[SOLVED] How to convert a Big5 encoded txt file to UTF8 encoded txt file?

How to convert a Big5 encoded txt file to UTF8 encoded txt file?

I have a Big5 encoded file, which can't be opened by Mac TextEdit. I wonder how to convert the whole file into utf8 encoding, since utf8 is much more universal and common.

I have tried using iconv in my terminal, but it does not work. I can't find anything useful about this error by Google either.

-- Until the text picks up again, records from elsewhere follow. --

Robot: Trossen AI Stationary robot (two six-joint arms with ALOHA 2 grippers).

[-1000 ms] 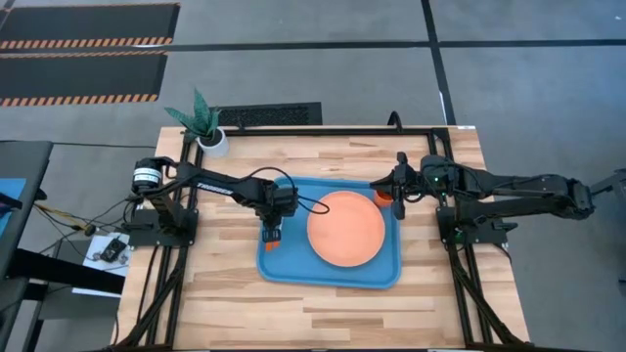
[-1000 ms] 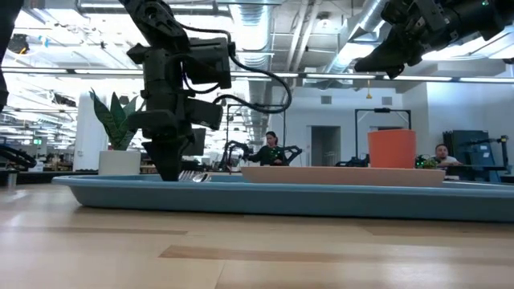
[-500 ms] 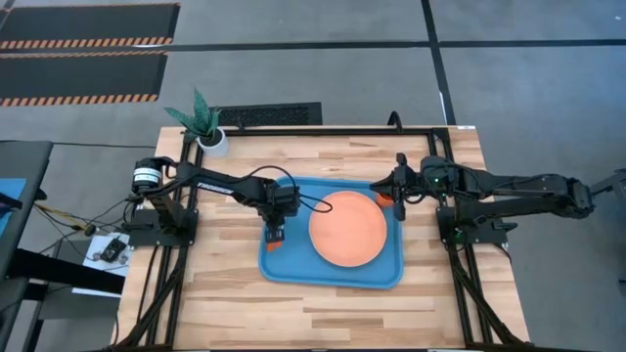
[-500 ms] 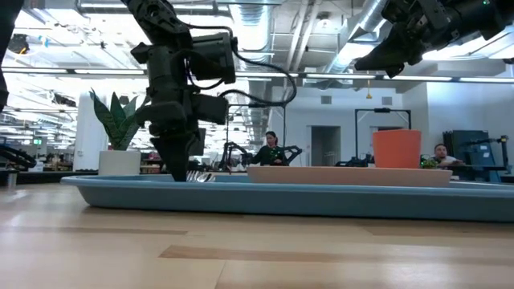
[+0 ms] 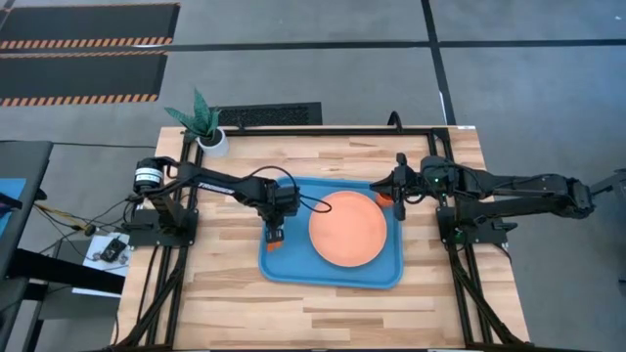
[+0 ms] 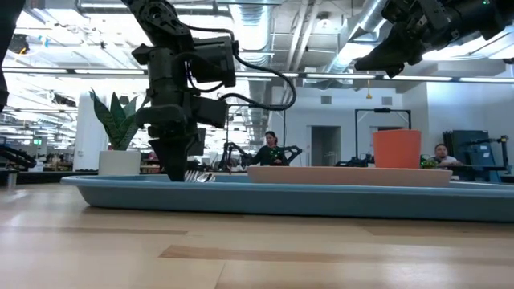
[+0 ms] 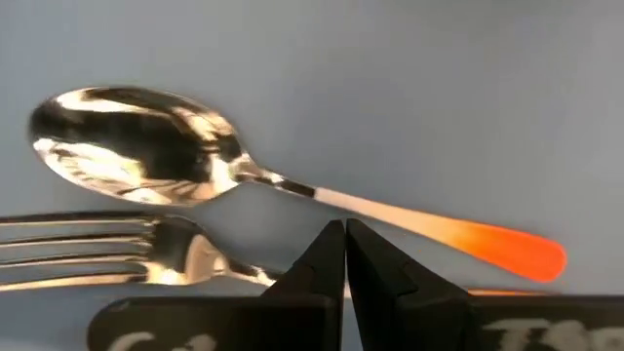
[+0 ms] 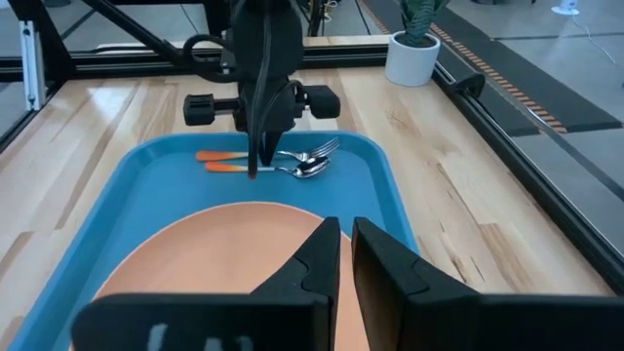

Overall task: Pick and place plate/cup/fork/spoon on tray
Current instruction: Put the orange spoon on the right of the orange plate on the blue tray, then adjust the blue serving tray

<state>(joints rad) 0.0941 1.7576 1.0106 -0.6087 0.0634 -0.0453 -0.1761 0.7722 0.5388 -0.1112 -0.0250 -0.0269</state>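
High view: the left gripper (image 5: 275,234), fingers shut and empty, stands at the blue tray (image 5: 333,278) left end. Left wrist view: the spoon (image 7: 244,180) and fork (image 7: 146,252) lie side by side crosswise just beyond it.

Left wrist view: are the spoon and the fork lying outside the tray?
No, the spoon and the fork lie side by side on the blue tray floor, just ahead of the left gripper.
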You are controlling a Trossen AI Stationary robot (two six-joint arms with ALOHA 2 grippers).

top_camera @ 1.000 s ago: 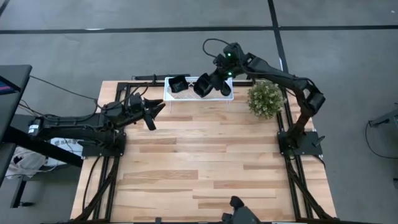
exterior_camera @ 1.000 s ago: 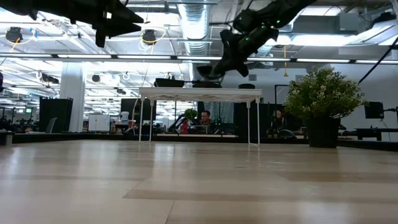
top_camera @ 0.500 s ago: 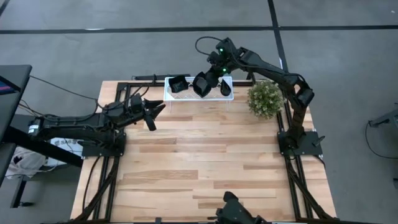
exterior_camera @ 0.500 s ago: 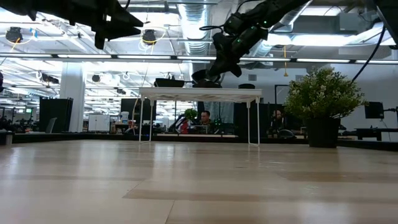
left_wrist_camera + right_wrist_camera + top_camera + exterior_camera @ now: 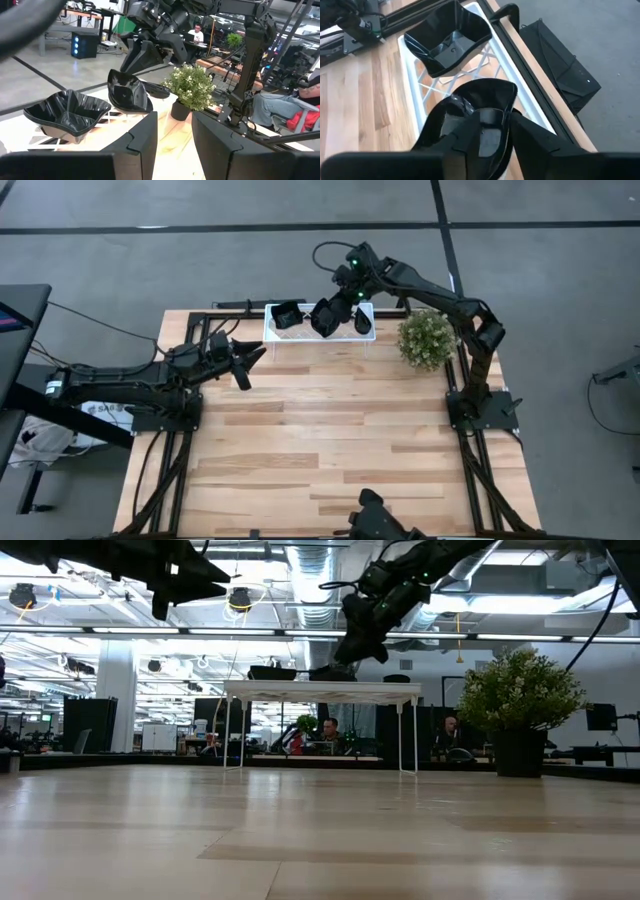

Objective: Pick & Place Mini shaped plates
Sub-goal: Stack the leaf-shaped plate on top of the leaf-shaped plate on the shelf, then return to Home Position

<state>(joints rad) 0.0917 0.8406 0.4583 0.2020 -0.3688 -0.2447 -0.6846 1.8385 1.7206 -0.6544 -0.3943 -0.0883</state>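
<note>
1. Now the risk: the glossy black curved dish (image 5: 470, 107) rests tilted on the white lattice tray (image 5: 272, 332), so it can slide off if the right gripper (image 5: 492, 131) drags its rim while leaving.
2. The right gripper's fingers straddle that rim, a little apart (whether they pinch it, I cannot tell).
3. A glossy black square dish (image 5: 447, 42) sits beside it on the tray.
4. The left gripper (image 5: 243, 361) waits over the table, open and empty.
</note>
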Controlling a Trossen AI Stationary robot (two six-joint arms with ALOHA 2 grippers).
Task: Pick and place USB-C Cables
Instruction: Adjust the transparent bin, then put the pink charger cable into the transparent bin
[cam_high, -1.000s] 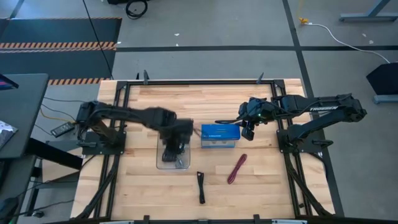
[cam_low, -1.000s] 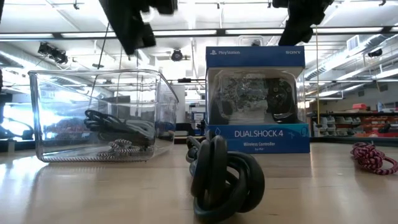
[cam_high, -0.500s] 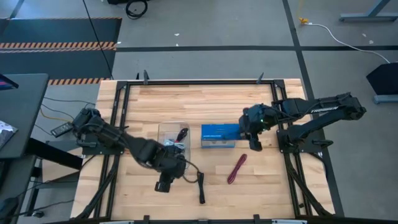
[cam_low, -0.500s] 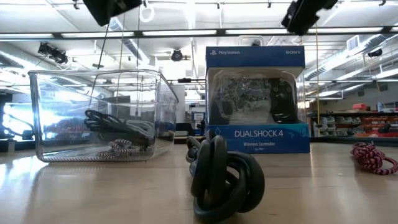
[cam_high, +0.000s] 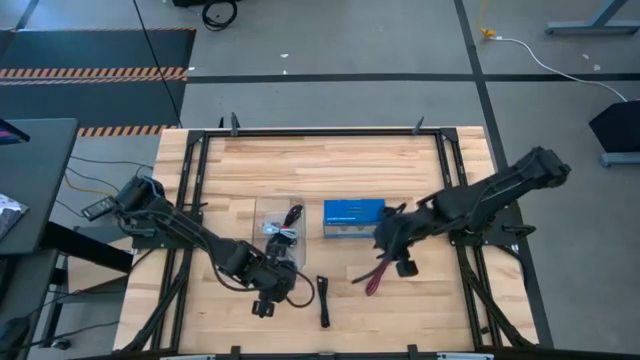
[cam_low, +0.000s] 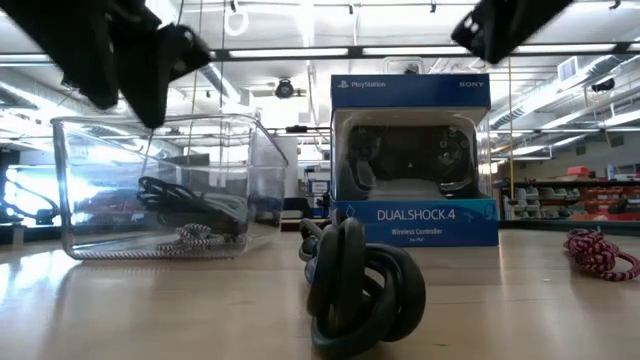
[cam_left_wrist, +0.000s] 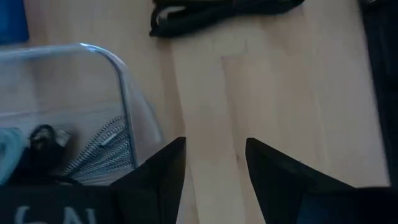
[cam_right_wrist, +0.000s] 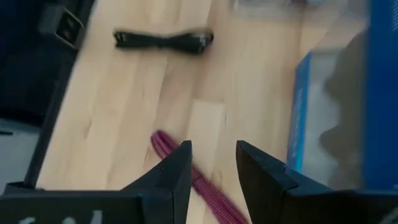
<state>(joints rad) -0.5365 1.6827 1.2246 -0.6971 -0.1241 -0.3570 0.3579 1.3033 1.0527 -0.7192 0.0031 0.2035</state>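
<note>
Left pincer (cam_high: 264, 305): held above the desk (cam_high: 330, 160) just in front of the clear tray (cam_high: 262, 212), between the tray and the black cable lying loose; its fingers (cam_left_wrist: 163, 177) are seen spread apart in the left wrist view, with nothing between them.

Right pincer (cam_high: 403, 262): poised over the desk just in front of the blue box (cam_high: 352, 217), beside the upper end of the maroon-pink cable; its fingers (cam_right_wrist: 177, 174) are parted and nothing is gripped — the cable is seen on the wood beyond the gap.

Maroon-pink cable (cam_high: 377, 274): laid on bare wood at a slant, in front of the box and to its right; apart from the black cable.

Loose black cable (cam_high: 323, 301): stretched out on the desk near the front edge, between the two pincers; shown coiled in the foreground of the low view (cam_low: 360, 290).

Clear tray: set to the left of the blue box, close beside it; several cable bundles (cam_high: 283, 225) are lain inside — a dark one and a speckled black-and-light one (cam_low: 192, 238) are made out through its wall, and a pale blue bit (cam_left_wrist: 9, 146) is glimpsed in the left wrist view.

Blue box: stood upright on the desk, near the middle.
</note>
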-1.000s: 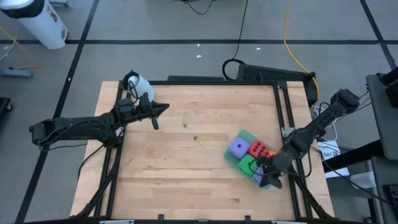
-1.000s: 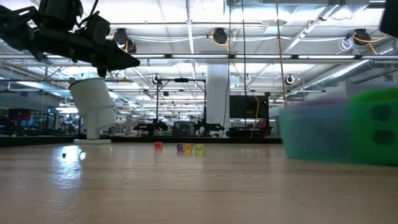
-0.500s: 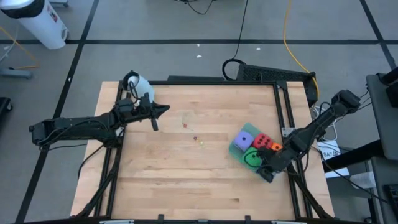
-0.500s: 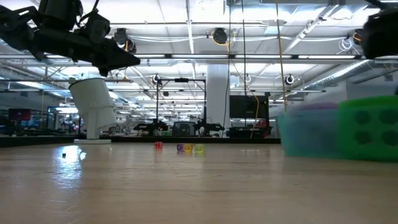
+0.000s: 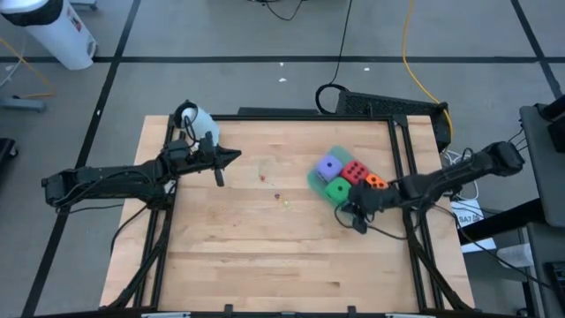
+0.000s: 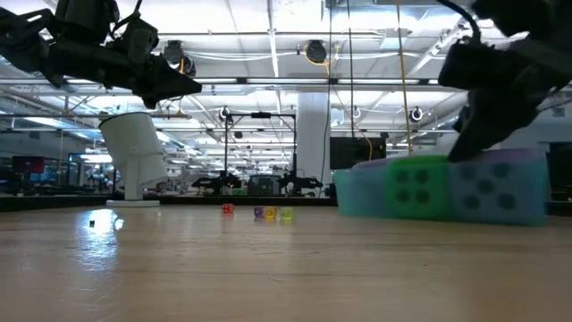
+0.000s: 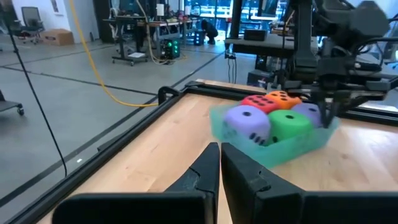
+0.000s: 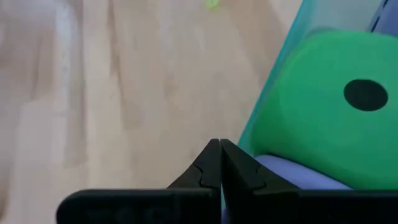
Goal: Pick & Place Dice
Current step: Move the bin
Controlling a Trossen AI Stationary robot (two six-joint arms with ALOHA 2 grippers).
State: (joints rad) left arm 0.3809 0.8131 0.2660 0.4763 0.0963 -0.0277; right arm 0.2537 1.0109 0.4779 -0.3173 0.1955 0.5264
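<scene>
A flat translucent green tray (image 5: pixel 313 179) lies on the table's right half. Several dice sit in it: purple (image 5: pixel 329 166), red (image 5: pixel 356 170), orange (image 5: pixel 375 182) and green (image 5: pixel 335 191). A second purple one (image 7: pixel 308 111) shows beside the green one. My right gripper (image 5: pixel 357 217) is shut at the tray's near right side, slanting down. My left gripper (image 5: pixel 237 155) is shut on nothing. It hangs level above the table's far left part and points toward the tray. My right gripper has the tray's near right wall (image 8: pixel 244 148) at its shut fingertips, apparently pinched between the two. The fingers slant down from the table's right side. The tray rests flat on the table with the dice in it.
Three tiny coloured bits (image 5: pixel 276 196) lie in the table's middle, left of the tray. A white cylinder (image 5: pixel 196 117) stands at the far left corner, behind my left arm. Black frame rails (image 5: pixel 408 150) run along the table's edges.
My right gripper has swung from the near right corner toward the far edge and the table's middle, turning as it went. The tray with its dice has slid along the table with it, up and to the left.
</scene>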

$ iconv -f BIG5 -t UTF8 in.txt > out.txt
iconv: in.txt:5:0: cannot convert

Are there any other ways to convert?

I got the txt file from here, whcih is a list of Chinese names writing in Taiwan Traditional Chinese.

Solution

Looking at the first 20 lines of your file, it is clear that the encoding uses the byte 0x8C as first byte of some multibyte sequences. The encodings that have this property are:

BIG5
BIG5-HKSCS
CP932
CP936
CP949
CP950
GB18030
GBK
JOHAB
Shift_JIS
Shift_JISX0213

Try them in turn:

$ for encoding in BIG5 BIG5-HKSCS CP932 CP936 CP949 CP950 GB18030 GBK \
                  JOHAB Shift_JIS Shift_JISX0213; do \
  if head -n 20 < unique_names_2012.txt | iconv -f $encoding -t UTF-8 > /dev/null 2> /dev/null; then \
    echo $encoding ; \
  fi; \
done

With GNU libiconv, it prints

BIG5-HKSCS
CP950
GB18030

Is it in GB18030 encoding?

$ iconv -f GB18030 < unique_names_2012.txt

shows hundreds of lines that use characters in the PUA range. While not impossible, it seems unlikely.

Is it in CP950 encoding?

$ iconv -f CP950 < unique_names_2012.txt

gives a conversion error at line 2294.

Is it in BIG5-HKSCS encoding?

$ iconv -f BIG5-HKSCS < unique_names_2012.txt

gives a conversion error at line 713.

So, most probably the file is encoded in a variant of BIG5. There are many such variants, see http://haible.de/bruno/charsets/conversion-tables/Chinese.html. Possibly it's an extension of CP950 or an extension of BIG5-HKSCS (since these are the most popular encodings from the BIG5 family today).

In summary, such conversion errors are caused by unstandardized proliferation of BIG5 variants.

The best thing you can do is to request the original file in UTF-8 encoding; let the originator deal with it.